Problem to solve: The listing below is to be written out word for word, minus its images.

Provided data:
********

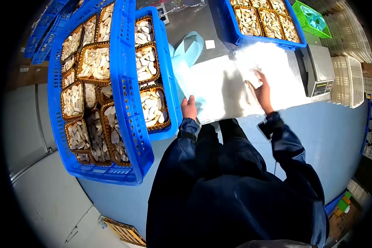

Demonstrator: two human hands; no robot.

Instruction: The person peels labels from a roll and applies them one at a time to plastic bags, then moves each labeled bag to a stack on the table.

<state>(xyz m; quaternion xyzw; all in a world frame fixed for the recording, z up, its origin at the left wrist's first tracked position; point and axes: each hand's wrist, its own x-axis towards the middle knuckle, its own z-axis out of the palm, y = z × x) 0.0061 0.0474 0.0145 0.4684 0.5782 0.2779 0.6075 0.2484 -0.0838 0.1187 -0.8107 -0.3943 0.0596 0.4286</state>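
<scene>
A bright stack of white, glossy plastic bags or sheets (213, 93) lies on the worktable in front of me, partly washed out by glare. My right hand (263, 94) is over its right part, with thumb and index finger apart and touching the plastic. At the left front corner, my left hand (189, 109) is curled with the thumb upward; what its fingers close on is hidden. Beside it runs a light blue strip (181, 68), looped at the top. Close to the left hand stands a blue crate (175, 103) holding brown baskets of pale sliced pieces (152, 108).
A taller blue crate (126, 95) with several filled baskets stands at the left. Another filled blue crate (252, 40) is at the back. On the right are a weighing scale (319, 70), a green basket (320, 31) and stacked white crates (346, 80).
</scene>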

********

Solution below:
Demonstrator: two human hands; no robot.

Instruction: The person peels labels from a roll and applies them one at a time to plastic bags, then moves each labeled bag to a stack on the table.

<state>(xyz m; quaternion xyzw; all in a world frame fixed for the recording, z up, its origin at the left wrist's first tracked position; point and axes: each hand's wrist, its own x-axis towards the middle knuckle, its own z-axis out of the palm, y = z × x) 0.0061 0.0474 0.0145 0.4684 0.5782 0.2779 0.6075 0.2484 -0.0838 0.1187 -0.8107 -0.3943 0.0596 0.4286</state>
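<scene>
A bright stack of white, glossy plastic bags or sheets (213, 93) lies on the worktable in front of me, partly washed out by glare. My right hand (263, 94) is over its right part, with thumb and index finger apart and touching the plastic. At the left front corner, my left hand (189, 109) is curled with the thumb upward; what its fingers close on is hidden. Beside it runs a light blue strip (181, 68), looped at the top. Close to the left hand stands a blue crate (175, 103) holding brown baskets of pale sliced pieces (152, 108).
A taller blue crate (126, 95) with several filled baskets stands at the left. Another filled blue crate (252, 40) is at the back. On the right are a weighing scale (319, 70), a green basket (320, 31) and stacked white crates (346, 80).
</scene>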

The output above is complete.